- Born: 1972 (age 53–54)
- Occupation: Organizational scientist

= Markus Reitzig =

German organizational scientist

Markus Reitzig (born 1972) is a German-Austrian organizational scientist, and professor of Strategic Management at the University of Vienna, where he has served as subject area chair since the group's establishment in 2012. He is best known for his research on the strategic management of corporate innovation, and for his studies on the design of new organizational forms.

== Biography ==
Reitzig attended Ratsgymnasium Bielefeld and Abingdon School, the latter on the Dr.-Reinhard-Hector fellowship in 1988. He received a B.Sc. degree (“Vordiplom”) in chemistry from the University of Konstanz in 1994 and an M.Sc. degree in chemistry (“Diplom-Chemiker”) from Kiel University in 1998. During his studies in law and chemistry he also visited Libera Università Internazionale degli Studi Sociali Guido Carli (LUISS Rome) and the University of California, San Diego. In 2001, Reitzig completed his M.B.R. at LMU Munich, and he attained his PhD in business economics from the same university in 2002. He spent part of his PhD studies as a visiting scholar at the University of California, Berkeley. Reitzig's studies were supported by scholarships from the Bayer Studienstiftung and the German Academic Exchange Service (DAAD).
In 2002 he became assistant professor at the Copenhagen Business School, where from 2004 to 2006 he worked as a tenured associate professor for Strategic Management. During this period, he was both a visiting associate professor at the Australian Graduate School of Management (AGSM) (in 2004 and 2005) and a visiting researcher at the Deutsche Bundesbank (2004 and 2005). From 2006 through 2012, Reitzig worked as an assistant professor for Strategic Management at the London Business School in England. In 2012, he assumed his current position at the University of Vienna. In 2014 and 2017, he was a visiting professor at INSEAD Business School, teaching on their Singapore Campus, and Keio University Tokyo, respectively.

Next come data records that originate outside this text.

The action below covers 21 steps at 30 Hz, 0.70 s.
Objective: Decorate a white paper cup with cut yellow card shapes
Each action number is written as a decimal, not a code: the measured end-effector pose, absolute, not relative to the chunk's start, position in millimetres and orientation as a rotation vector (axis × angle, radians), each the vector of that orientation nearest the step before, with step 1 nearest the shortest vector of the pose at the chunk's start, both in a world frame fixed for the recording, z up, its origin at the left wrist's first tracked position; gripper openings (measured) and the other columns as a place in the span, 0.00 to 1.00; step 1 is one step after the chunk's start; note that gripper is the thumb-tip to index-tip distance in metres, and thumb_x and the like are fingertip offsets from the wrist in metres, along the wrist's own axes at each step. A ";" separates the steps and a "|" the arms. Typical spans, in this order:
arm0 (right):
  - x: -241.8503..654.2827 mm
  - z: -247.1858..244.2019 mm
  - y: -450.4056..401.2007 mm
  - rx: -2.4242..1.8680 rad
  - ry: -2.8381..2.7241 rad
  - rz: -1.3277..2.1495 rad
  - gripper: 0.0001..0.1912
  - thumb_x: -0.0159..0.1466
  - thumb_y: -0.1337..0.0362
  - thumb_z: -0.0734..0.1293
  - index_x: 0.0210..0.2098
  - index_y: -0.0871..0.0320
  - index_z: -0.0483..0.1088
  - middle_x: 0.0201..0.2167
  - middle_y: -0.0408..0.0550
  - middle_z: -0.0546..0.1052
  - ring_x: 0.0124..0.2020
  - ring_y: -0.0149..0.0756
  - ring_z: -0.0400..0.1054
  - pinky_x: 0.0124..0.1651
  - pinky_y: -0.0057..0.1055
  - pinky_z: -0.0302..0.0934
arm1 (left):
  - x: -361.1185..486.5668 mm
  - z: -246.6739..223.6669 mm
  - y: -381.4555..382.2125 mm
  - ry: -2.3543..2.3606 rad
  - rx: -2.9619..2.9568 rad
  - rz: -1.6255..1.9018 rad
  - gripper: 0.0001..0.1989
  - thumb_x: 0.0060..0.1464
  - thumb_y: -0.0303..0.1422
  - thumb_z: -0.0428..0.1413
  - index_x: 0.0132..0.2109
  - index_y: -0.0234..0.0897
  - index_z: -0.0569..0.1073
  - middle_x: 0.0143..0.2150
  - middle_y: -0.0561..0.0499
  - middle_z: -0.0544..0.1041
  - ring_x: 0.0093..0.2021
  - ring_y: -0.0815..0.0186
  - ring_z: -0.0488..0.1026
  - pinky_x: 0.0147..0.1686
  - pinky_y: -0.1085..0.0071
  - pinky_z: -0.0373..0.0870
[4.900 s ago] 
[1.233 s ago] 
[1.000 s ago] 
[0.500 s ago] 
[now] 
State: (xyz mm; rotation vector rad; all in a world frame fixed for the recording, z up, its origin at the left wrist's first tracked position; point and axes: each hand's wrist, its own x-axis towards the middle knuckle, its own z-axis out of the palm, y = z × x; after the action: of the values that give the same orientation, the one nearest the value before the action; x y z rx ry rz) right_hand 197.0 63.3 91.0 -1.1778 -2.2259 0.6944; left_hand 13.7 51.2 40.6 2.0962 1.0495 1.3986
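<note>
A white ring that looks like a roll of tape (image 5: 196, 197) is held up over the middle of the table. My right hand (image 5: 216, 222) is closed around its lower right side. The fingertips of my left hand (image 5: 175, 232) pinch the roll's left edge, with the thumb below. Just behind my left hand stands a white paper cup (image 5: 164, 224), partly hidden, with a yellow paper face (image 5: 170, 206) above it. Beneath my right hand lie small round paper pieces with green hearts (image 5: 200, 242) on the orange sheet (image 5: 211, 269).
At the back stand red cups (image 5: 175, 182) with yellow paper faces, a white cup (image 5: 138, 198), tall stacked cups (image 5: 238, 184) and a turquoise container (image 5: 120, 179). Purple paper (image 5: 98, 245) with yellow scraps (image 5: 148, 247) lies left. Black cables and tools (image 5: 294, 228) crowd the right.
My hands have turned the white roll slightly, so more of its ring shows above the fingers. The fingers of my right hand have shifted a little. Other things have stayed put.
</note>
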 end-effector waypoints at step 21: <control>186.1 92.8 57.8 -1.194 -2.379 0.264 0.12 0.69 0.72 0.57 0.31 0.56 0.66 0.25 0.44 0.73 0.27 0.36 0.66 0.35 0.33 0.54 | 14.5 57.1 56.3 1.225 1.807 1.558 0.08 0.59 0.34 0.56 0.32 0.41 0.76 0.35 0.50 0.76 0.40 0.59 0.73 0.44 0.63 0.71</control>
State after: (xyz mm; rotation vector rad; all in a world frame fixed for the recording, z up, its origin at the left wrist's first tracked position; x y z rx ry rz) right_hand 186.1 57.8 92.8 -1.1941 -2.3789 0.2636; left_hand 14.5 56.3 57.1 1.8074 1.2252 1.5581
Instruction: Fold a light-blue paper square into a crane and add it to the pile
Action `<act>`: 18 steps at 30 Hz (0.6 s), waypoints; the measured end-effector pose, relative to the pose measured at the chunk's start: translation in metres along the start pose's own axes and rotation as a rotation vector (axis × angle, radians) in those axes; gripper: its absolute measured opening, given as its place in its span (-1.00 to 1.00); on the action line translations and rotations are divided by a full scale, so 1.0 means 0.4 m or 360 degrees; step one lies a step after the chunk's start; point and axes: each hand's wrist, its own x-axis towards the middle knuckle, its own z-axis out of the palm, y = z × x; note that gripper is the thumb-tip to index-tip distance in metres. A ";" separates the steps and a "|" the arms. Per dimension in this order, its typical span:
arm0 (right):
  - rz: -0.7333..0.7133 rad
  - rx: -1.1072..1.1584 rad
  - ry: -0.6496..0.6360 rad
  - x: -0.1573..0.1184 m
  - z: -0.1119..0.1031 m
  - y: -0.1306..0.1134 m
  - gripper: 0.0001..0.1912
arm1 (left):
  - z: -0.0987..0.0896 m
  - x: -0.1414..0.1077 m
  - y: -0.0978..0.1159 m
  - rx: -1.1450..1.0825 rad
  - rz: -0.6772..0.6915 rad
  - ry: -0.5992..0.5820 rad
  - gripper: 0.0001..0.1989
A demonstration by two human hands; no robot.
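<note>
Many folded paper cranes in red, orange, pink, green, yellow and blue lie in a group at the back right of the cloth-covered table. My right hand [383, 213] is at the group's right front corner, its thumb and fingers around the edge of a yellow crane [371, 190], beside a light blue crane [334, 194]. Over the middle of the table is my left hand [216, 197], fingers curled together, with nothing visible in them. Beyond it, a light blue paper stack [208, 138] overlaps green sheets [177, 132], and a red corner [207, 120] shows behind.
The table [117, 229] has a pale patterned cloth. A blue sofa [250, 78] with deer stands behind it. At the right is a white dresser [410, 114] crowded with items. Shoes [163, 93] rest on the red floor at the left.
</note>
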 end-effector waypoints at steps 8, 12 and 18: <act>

Reitzig published numerous articles in peer-reviewed scientific journals as well as in practitioner magazines, and he has served on the editorial boards of journals such as the Strategic Management Journal (2013-), Organization Science (2014-), and the Journal of Organization Design (2015-). As of 2022, he has also been serving as a Contributing Editor to Strategy Science.
He was nominated for and bestowed upon several awards for his research, amongst others the Tietgen Prize and the Bill Nobles Fellowship for his work on the design and leadership of non-traditional organizations, and received or was a finalist for diverse competitive research grants. Markus's latest book on the design and management of flat structures appeared in the spring of 2022. In January 2022, Professor Reitzig was listed amongst the top 15 researchers under 50 years of age by A/A+ publications in the Forschungsmonitoring Lifetime Ranking, which analyses the research of +2,100 business academics across Germany, Austria, and Switzerland - and came in first in the same ranking in Austria in the above category. In addition to giving media interviews, Markus regularly speaks at corporate and public events. Amongst others, he presented at the TEDx events "Aiming High" in Kufstein, Austria, in 2016, and "Adventures within Work" in Vienna, Austria, in 2020. His podcast "Management Research News in 220 seconds" (in German) is promoted in cooperation with the German business magazine brandeins.

For the past two decades, Markus has also been an independent advisor to numerous (inter)national organizations in his area of expertise. In 2023 and 2024, he held the role as Organization Design Expert and Scientific Advisor to Mercer Germany, working closely with their European transformations group on client projects.

Reitzig was born and raised in Germany and has been a German citizen since birth. In 2024, he was additionally bestowed Austrian citizenship in the interest of the Republic of Austria in recognition for his prior and to-be-expected contributions to science in the country.

==Articles==

- “Corporate Hierarchy and Vertical Information Flow within the Firm - a Behavioral View,” Strategic Management Journal, 36/13 2015, 1979–1999 (with Maciejovsky, B.).
- “What's 'New' about New Forms of Organizing?,” Academy of Management Review, 39/2 2014, 162-180 (with Puranam, P. and Alexy, O.).
- “On Sharks, Trolls, and Their Patent Prey – Unrealistic Damage Awards and Firms’ Strategies of ‘Being Infringed’”, Research Policy, 36/1 2007, 134‐154 (with Henkel, J. and Heath, C.).
- Managing the Business Risks of ‘Open’ Innovation, McKinsey Quarterly, Winter, 17-21 (with Alexy, O.).
- Smart Idea Selection – Is Your Company Choosing the Best Innovation Ideas? Sloan Management Review, Summer 2011, 47-52.
- Big Picture – Patent Sharks, Harvard Business Review, June 2008, 129-133 (with Henkel, J.).